Conheci a associação pouco depois que cheguei, em minha primeira conversa com a Jaqueline
de Jesus. Quando conto para ela o meu tema de trabalho aqui no Rio, ela automaticamente me
fala da associação e me passa o contato. Logo em seguida vejo que a associação organiza um
evento de debate e lançamento do livro Encarceramento em massa e indo, acabo conhecendo
um pouco melhor os rostos e as perspectivas de parte do grupo.

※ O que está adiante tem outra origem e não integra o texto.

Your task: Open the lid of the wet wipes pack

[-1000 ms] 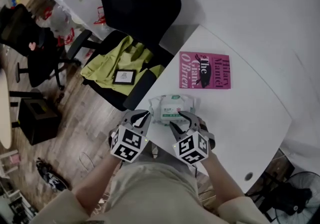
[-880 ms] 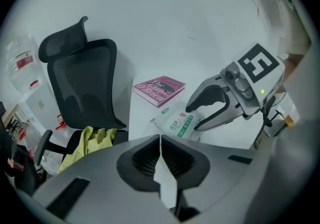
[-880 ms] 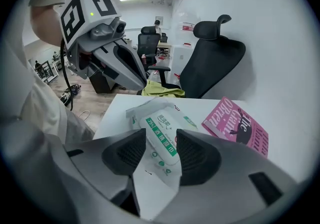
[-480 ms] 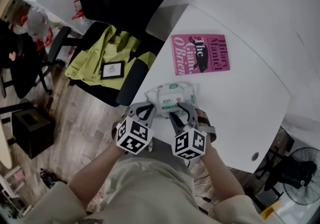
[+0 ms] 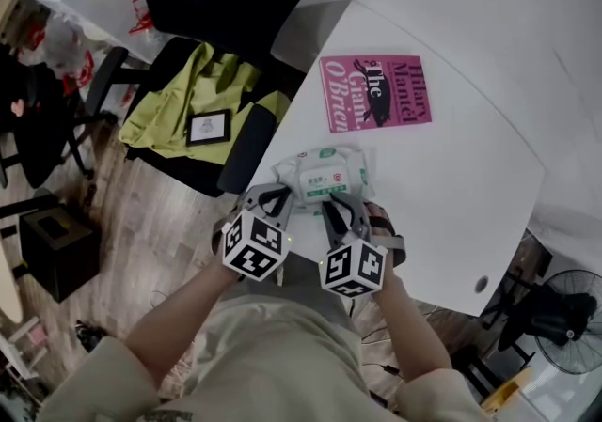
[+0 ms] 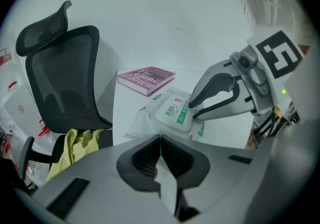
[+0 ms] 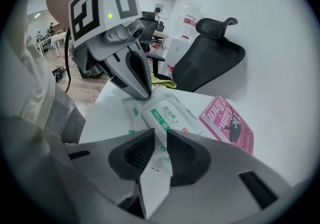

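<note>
White film and a green-labelled lid (image 7: 169,115) fill the gap ahead of my right gripper (image 7: 161,141), whose jaws have just been closing. They now stand narrow with the near end of the lid between the pads. Seen from the left gripper view, the tips look pinched onto that edge. I take that as the grip I need on the flap. The lid is still lying flat, so nothing is open yet, and the next move would be a lift to peel it up off the pack.

The wet wipes pack (image 5: 323,174) lies on the white surface (image 5: 451,195), just on my side of the pink book (image 5: 376,93) and apart from it. My left gripper (image 6: 160,141) has its jaws together, with the tips on the pack's crimped end at the corner furthest from the book. I cannot tell whether any film is caught between them. Either way, I judge it is there to pin the pack down while the right gripper pulls.

A second ago the right jaws stood wide open over the edge of the pack away from the book. The left gripper hung short of the pack, not touching it. Now both are down on it, and the pack keeps the same place beside the book
</note>
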Demonstrator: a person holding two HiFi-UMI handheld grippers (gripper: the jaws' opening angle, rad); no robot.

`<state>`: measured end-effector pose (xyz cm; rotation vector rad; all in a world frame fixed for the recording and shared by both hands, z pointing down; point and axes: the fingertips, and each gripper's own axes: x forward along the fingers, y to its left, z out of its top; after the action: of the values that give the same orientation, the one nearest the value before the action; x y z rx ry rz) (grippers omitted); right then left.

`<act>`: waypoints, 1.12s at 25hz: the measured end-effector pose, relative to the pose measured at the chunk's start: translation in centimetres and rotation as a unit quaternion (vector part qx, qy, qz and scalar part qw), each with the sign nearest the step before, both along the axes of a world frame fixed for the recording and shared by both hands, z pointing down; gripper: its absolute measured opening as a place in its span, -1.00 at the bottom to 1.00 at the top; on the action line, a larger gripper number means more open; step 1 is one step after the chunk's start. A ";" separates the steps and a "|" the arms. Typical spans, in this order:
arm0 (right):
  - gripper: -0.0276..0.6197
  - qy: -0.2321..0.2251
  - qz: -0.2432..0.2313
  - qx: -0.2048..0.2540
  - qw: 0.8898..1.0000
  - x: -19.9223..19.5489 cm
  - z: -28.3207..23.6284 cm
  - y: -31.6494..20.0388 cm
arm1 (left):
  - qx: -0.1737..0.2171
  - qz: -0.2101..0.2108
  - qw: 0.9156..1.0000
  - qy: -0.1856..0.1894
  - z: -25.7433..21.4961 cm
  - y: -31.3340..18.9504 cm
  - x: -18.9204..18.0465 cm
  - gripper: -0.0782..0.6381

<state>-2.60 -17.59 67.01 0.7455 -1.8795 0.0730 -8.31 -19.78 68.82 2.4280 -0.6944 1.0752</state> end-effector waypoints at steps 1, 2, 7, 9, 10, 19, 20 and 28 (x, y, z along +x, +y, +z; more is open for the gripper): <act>-0.64 -0.008 0.008 -0.002 1.000 0.0 -0.2 -0.1 | 0.000 0.001 1.000 -0.001 0.1 0.0 0.0 -0.70; -0.64 -0.016 0.016 -0.004 1.000 0.0 -0.5 -0.1 | -0.002 0.001 1.000 -0.001 0.1 0.0 0.0 -0.70; -0.69 -0.034 0.031 0.017 0.999 -0.1 -2.4 -1.1 | -0.019 0.001 1.000 0.001 0.5 0.0 0.0 -0.70; -0.70 -0.039 0.037 0.027 0.998 0.0 -3.5 -1.8 | -0.024 0.004 1.000 -0.002 0.5 0.0 0.1 -0.70; -0.70 -0.043 0.038 0.028 0.998 0.0 -3.9 -2.3 | -0.026 0.005 1.000 -0.002 0.5 0.0 0.1 -0.70; -0.68 -0.115 0.057 0.051 0.990 -0.2 -5.2 -7.7 | -0.034 -0.011 0.999 0.021 0.4 -0.1 -0.1 -0.70; -0.68 -0.124 0.061 0.052 0.989 -0.2 -5.1 -8.3 | -0.034 -0.013 0.999 0.023 0.4 -0.1 0.0 -0.70; -0.65 -0.184 0.123 0.009 0.975 -0.3 -2.4 -11.7 | -0.057 -0.026 0.997 0.054 0.4 -0.4 -0.2 -0.70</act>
<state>-2.87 -29.32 64.57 1.0292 -2.1274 0.3733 -8.49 -20.13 69.21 2.3381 -0.6396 0.9300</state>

Penso o cárcere como enormes chagas abertas em todas as cidades e como dispositivo central
do processo de apagamento de algumas populações. Para mim, dentro deste universo, pensar
sobre níveis absurdos de violência a que mulheres trans são expostas em presídios masculinos
me arrepia pelos da nuca e me nutre “sangue nos olhos”. As violações variadas vividas por
mulheres que hoje considero amigas, volta e meia me assombram a memória e guiam meus
pontos de reflexão e possibilidades de atuação. Desse modo, trocar estratégias e conhecimento
com as integrantes da Associação, para mim seria extremamente rico. Vejo as possibilidades de
atuação junto a estas mulheres como múltiplas, desde oficinas, a rodas de conversas ou mesmo
grupos de trocas mais intimistas, de modo que, podemos pensar as estratégias e a metodologia
do encontro a depender do nosso objetivo com cada grupo e espaço de mulheres. Sobre o
tempo, atualmente minha única atividade é o doutorado ainda no início, o que, diferente de
quando eu tinha dois vínculos empregatícios em Recife, me dá bastante tempo livre. Minhas
atividades fixas durante todo esse semestre se resumem a apenas algumas tardes na semana.

Sem mais para esta carta, espero que possamos continuar as conversas aqui abertas.